=== What to do ===
The expected result is the full listing, retyped exactly, without a single picture.
BEGIN
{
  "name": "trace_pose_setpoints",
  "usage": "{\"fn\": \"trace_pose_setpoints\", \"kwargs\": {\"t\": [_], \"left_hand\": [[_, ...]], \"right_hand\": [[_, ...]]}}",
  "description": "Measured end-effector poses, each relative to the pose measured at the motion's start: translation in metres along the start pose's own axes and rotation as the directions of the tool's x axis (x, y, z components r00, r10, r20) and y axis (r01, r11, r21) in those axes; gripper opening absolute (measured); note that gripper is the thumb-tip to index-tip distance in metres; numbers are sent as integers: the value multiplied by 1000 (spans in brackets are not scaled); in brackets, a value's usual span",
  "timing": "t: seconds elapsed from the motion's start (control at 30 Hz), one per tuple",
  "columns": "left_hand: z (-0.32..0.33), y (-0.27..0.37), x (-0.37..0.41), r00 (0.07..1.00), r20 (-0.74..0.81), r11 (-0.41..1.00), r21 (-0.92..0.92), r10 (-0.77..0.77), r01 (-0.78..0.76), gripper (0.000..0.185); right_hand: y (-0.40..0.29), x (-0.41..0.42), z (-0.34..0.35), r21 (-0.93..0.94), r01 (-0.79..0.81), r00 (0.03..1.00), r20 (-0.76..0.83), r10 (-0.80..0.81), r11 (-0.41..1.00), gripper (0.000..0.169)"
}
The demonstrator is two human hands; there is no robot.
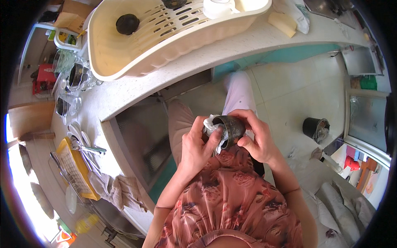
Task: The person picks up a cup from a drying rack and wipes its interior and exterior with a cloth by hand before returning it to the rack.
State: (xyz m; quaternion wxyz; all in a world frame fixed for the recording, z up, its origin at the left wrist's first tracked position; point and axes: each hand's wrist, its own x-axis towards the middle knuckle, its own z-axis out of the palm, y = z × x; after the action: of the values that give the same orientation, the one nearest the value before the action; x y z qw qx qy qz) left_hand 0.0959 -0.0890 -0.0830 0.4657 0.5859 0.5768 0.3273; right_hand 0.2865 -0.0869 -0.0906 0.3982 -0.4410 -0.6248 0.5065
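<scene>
A dark cup (234,128) with a gold pattern lies tilted on its side between my hands, its mouth towards the left. My right hand (255,136) grips it around the base and outer wall. My left hand (201,143) pinches a crumpled white cloth or tissue (211,123), with the thumb pressing part of it into the cup's mouth. The left fingers behind the cloth are partly hidden. Both hands are in front of my body, above the floor.
A cream plastic dish basin (107,59) on the counter (124,96) holds a black cup (127,24) and a white cup (218,8). Glassware (73,99), spoons (88,148), a yellow rack (66,142) and a towel (124,192) are to the left. A black bin (311,127) stands on the floor.
</scene>
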Motion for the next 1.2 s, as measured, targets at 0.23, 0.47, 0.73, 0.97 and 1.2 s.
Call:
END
=== Written response ===
{
  "name": "trace_pose_setpoints",
  "usage": "{\"fn\": \"trace_pose_setpoints\", \"kwargs\": {\"t\": [_], \"left_hand\": [[_, ...]], \"right_hand\": [[_, ...]]}}",
  "description": "Measured end-effector poses, each relative to the pose measured at the motion's start: translation in metres along the start pose's own axes and rotation as the directions of the tool's x axis (x, y, z components r00, r10, r20) and y axis (r01, r11, r21) in those axes; gripper opening absolute (measured); note that gripper is the thumb-tip to index-tip distance in metres; numbers are sent as integers: the value multiplied by 1000 (spans in brackets are not scaled); in brackets, a value's usual span",
  "timing": "t: seconds elapsed from the motion's start (control at 30 Hz), one per tuple",
  "columns": "left_hand: z (-0.32..0.33), y (-0.27..0.37), x (-0.37..0.41), r00 (0.07..1.00), r20 (-0.74..0.81), r11 (-0.41..1.00), r21 (-0.92..0.92), r10 (-0.77..0.77), r01 (-0.78..0.76), gripper (0.000..0.185); right_hand: y (-0.40..0.29), x (-0.41..0.42), z (-0.34..0.35), r21 (-0.93..0.94), r01 (-0.79..0.81), r00 (0.03..1.00), r20 (-0.76..0.83), r10 (-0.80..0.81), r11 (-0.41..1.00), gripper (0.000..0.169)"
}
The demonstrator is two human hands; there is no robot.
Task: The person picks up a cup from a drying rack and wipes its interior and exterior with a cloth by hand before returning it to the rack.
State: (xyz m; quaternion wxyz; all in a world frame fixed for the recording, z up, its origin at the left wrist's first tracked position; point and axes: each hand's wrist, its own x-axis towards the middle knuckle, its own z-axis out of the palm, y = z × x; after the action: of the values that give the same orientation, the one nearest the value before the action; x y z qw qx qy qz) left_hand 0.0959 -0.0890 -0.0830 0.4657 0.5859 0.5768 0.3273; right_hand 0.2865 -0.0869 -0.0906 0.3982 -0.4410 -0.6248 0.5065
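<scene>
A dark cup (234,128) with a gold pattern lies tilted on its side between my hands, its mouth towards the left. My right hand (255,136) grips it around the base and outer wall. My left hand (201,143) pinches a crumpled white cloth or tissue (211,123), with the thumb pressing part of it into the cup's mouth. The left fingers behind the cloth are partly hidden. Both hands are in front of my body, above the floor.
A cream plastic dish basin (107,59) on the counter (124,96) holds a black cup (127,24) and a white cup (218,8). Glassware (73,99), spoons (88,148), a yellow rack (66,142) and a towel (124,192) are to the left. A black bin (311,127) stands on the floor.
</scene>
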Motion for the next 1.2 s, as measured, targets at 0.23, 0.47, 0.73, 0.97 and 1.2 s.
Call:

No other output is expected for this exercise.